National Grid Taps AutoGrid for Multi-State Demand Response and Distributed Energy Software

AutoGrid’s software will integrate 400 megawatts of C&I load in New York, small businesses in Massachusetts, and non-wires alternatives in Rhode Island.

AutoGrid, the startup that says its software can integrate, analyze and control lots of distributed energy resources on the grid, has a new challenge -- integrating three unique state programs into a single interface. 

That’s what National Grid, the utility serving more than 7 million customers across New York, Massachusetts and Rhode Island, has hired it to do. Over the course of the next 12 months or so, the grid analytics startup will implement its “flexibility management” software to manage about 400 megawatts of demand response -- from old-school emergency commercial and industrial load control, to aggregated DERs as alternatives to traditional grid investment. 

AutoGrid was picked out of an initial list of 27 companies responding to National Grid’s RFP last year, Fouad Dagher, National Grid’s manager of new products and services, said in an interview this week. The company has already been working on integration with the utility’s existing software systems in all three states, starting with capturing the data they’ve collected on the hundreds of large transmission-connected and smaller commercial customers enrolled in today’s programs, he said. 

But National Grid is looking ahead to new challenges, such as integrating rooftop solar, plug-in electric vehicles, and behind-the-meter batteries into its grid operations, Dagher said. “Can we duplicate this, can we scale it, can we use it across different jurisdictions without using something new every time?
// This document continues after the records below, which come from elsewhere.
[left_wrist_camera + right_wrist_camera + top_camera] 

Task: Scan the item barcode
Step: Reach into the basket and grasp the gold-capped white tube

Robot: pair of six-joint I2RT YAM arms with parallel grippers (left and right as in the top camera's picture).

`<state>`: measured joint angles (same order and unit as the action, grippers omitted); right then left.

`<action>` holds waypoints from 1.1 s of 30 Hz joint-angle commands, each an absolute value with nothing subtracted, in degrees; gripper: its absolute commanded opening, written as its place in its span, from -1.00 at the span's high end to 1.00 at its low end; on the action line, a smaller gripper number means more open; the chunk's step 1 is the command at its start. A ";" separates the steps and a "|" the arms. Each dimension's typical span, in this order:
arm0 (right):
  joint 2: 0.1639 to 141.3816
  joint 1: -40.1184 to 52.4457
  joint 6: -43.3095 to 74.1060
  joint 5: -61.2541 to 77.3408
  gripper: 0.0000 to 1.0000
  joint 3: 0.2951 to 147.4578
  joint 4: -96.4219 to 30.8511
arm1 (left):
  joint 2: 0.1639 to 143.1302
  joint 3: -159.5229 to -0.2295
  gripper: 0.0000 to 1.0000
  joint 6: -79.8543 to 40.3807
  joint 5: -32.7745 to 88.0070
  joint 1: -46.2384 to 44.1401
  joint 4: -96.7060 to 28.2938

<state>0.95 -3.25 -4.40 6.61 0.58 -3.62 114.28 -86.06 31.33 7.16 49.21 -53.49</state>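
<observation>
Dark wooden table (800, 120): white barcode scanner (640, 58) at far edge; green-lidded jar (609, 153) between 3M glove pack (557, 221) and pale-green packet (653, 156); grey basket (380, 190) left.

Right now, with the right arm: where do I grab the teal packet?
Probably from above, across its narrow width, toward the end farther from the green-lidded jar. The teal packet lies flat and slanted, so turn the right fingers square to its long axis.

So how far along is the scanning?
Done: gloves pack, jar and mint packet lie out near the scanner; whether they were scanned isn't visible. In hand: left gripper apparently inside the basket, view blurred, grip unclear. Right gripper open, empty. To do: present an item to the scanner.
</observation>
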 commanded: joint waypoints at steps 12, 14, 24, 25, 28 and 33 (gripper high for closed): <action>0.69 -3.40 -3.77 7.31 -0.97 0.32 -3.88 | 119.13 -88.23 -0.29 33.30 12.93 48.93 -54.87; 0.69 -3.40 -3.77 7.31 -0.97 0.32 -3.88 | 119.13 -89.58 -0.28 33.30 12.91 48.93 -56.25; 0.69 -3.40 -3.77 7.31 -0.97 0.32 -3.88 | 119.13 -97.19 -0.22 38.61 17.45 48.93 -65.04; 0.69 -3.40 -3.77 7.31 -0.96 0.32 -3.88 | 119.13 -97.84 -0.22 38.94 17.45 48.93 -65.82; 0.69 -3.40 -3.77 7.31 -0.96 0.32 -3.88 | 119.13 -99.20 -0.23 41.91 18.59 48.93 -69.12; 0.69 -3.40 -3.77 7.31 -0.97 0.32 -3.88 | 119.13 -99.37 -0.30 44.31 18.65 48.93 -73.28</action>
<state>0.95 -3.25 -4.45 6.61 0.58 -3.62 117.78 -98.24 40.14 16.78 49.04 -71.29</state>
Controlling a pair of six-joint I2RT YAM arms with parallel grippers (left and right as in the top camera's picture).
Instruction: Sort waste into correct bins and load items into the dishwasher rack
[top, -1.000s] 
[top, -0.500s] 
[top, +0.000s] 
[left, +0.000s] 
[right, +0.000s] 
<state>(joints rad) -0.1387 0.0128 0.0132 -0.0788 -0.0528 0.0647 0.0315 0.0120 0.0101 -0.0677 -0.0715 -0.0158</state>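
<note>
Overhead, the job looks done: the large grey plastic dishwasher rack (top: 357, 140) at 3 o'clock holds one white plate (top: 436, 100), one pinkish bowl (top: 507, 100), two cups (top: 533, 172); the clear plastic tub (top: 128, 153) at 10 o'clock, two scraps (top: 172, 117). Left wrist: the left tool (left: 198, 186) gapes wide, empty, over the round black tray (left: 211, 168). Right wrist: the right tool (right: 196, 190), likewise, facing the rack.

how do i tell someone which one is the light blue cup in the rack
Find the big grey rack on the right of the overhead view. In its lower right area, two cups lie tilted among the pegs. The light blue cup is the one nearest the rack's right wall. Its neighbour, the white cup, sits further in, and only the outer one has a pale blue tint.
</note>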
The ownership and sharing of the data we’re going to be sending back and forth is very important to us. Can we scale it up to focus on additional technologies?” 

National Grid is also looking for new opportunities outside traditional utility business models, which will require different relationships with its customers. “How do we look at it from the customer point of view, the information-sharing, the messaging that goes with it, the analytics that goes with it?” 

"From the AutoGrid perspective, this was very well aligned with our capabilities,” said Shane O’Quinn, AutoGrid’s strategic accounts director.

The startup, which has raised about $40 million, has deployed its software for utilities including Sacramento Municipal Utility District (SMUD), Oklahoma Gas & Electric, Austin Energy, Florida Power & Light, and Hawaiian Electric.

The Bonneville Power Administration has been using AutoGrid's software since November 2014 to manage its multi-party demand response efforts. And Dutch energy company Eneco Group is running a 100-megawatt virtual power plant, tapping customer-sited combined-heat-and-power systems and industrial demand response, using the company’s platform. 

With National Grid, “we’ve already gone through all the steps to identify the work involved,” said O’Quinn. “This is a cutover of existing DR customers. It's a lot more simple than going out and getting new customers. The various aggregators in the market are already connected to the assets with direct telemetry in many cases -- we’re communicating to them through OpenADR and other standard communications protocols to give National Grid a standard platform to aggregate all these aggregators."

Even so, “it does create a lot of challenges as well, making sure you have the proper integration ties into the aggregators, and the National Grid systems that exist,” he said.

Once that’s complete, however, National Grid, aggregators, and customers have access to a common store and source of data, along with a “platform that allows you to tap into that flexibility for various use cases."

AutoGrid's software modules include demand response optimization, distributed energy resource management, virtual power plants, and energy storage management systems, integrated with the startup's predictive controls engine -- a network modeling software suite that aims to predict, alter and optimize as many distributed energy resources as possible to help meet the utility's goals. 

National Grid plans to implement five programs in the first year of operation. In New York, these include the Emergency DR Program, the Distribution Load Relief Program, and the Commercial System Relief Program. In Massachusetts and Rhode Island, the utility will use AutoGrid for its Connected Solutions programs. 

All told, the portfolio includes about 400 megawatts of utility-controllable load, mostly in existing DR programs, Dagher said. But the utility is also seeking new commercial and industrial customers, which enroll through demand response vendors such as EnerNOC, CPower, NRG, IPKeys, and Direct Energy

It’s also looking beyond current methods of managing demand response, particularly in Rhode Island, where it’s testing a targeted demand response program as part of its non-wires alternatives program.

“We started our first demonstration non-wires alternative, where we try to leverage customer DERs -- both residential and small commercial -- to see what we can do to reduce demand on a couple of feeders,” said Dagher.

DERs as replacements for grid investments are being used in New York as well, under the state’s Reforming the Energy Vision effort. 

National Grid runs a demand response program in Massachusetts, mostly with smaller commercial customers. It is using this customer base as part of a three-year demonstration project, aimed at understanding the costs and benefits of utility investment into distributed energy management.